DAILY AMBIENT EXPOSURE
Although the retina's defense against phototoxicity declines with aging, there is no convincing evidence that daily ambient light exposure injures the retina of those with implanted clear IOLs that block only the ultraviolet.1,2 Review of the epidemiologic literature on age-related macular degeneration (AMD) indicates that most of the risk is genetic inheritance; a relationship between AMD and chronic accumulated light exposure has not been established. Large population-based studies including the well-defined population of the Age-Related Eye Disease Study (AREDS) as well as two AMD case-control studies have found no relationship between AMD and cataract surgery or significantly less than that associated with genetic markers, inflammation, smoking, atherosclerosis or overall metabolic health risk factors.3-10
There is, however, a substantial downside to blue-blocking IOLs: These IOLs impact the function of elderly patients under mesopic or scotopic conditions. Vision under scotopic conditions versus photopic vision declines more rapidly in the elderly than their photopic vision.11,12 Many environments in which older people must function represent mesopic or scotopic conditions with significantly reduced visual function. We are aware that many older drivers (even those with a normal-appearing macula) often limit or stop driving because of nighttime vision difficulties, and although they continue to go to restaurants, they often are frustrated with not being able to function under the dim lighting conditions. Unless physicians ask their patients about such problems, they often go unrealized.
DIM ENVIRONMENT
What is commonly understood in the rehabilitation industry, but I suspect largely ignored by eye care providers, is the significant association between reduced vision in dimmer environments and the increased risk of automobile accidents or other general accidents (eg, falling). A hip fracture, the most common result of a fall, may lead to long-term debilitation or requirement for care as well as risk of death.
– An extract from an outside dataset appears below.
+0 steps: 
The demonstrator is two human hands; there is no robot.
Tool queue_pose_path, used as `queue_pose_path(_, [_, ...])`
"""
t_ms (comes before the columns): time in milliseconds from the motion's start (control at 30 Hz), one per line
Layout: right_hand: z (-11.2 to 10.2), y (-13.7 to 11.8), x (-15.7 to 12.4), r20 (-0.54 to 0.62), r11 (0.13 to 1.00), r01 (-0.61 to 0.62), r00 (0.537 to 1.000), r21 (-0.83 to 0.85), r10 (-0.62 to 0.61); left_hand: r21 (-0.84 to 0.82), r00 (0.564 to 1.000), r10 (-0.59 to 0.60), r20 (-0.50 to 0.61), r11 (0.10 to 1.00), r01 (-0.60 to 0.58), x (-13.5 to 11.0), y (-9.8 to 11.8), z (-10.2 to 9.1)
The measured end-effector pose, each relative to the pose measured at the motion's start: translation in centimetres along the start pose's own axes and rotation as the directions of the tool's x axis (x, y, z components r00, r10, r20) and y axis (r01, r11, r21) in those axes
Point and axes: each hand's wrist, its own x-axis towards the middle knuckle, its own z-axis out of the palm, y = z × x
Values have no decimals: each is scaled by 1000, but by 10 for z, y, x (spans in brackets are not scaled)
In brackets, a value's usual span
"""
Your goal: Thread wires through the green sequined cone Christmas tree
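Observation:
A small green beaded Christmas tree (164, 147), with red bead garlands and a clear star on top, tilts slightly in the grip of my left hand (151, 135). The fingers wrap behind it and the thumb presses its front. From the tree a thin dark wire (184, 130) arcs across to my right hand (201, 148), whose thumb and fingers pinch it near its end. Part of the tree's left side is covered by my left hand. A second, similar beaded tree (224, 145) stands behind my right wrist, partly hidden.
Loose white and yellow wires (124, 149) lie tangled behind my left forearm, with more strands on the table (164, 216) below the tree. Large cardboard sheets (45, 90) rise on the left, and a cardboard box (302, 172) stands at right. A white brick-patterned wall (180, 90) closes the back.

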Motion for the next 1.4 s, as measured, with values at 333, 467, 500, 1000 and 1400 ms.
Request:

The vision difficulties under mesopic and scotopic conditions among patients with even mild forms of macular degeneration are worse. The incidence of macular degeneration in the elderly is staggering, with one in four patients aged >65 years affected with some degree of macular degeneration and one in four aged >75 years affected with severe vision loss. With any manifestation of macular degeneration, most eye care providers realize that contrast sensitivity in good lighting conditions is reduced, but what most eye care providers do not realize is that under mesopic or scotopic conditions, the contrast of their vision is severely impaired. We do not measure the vision of our patients under these conditions, and as vision professionals, we do not realize their real risk of motor vehicle or other accidents or their well-founded fear of such accidents.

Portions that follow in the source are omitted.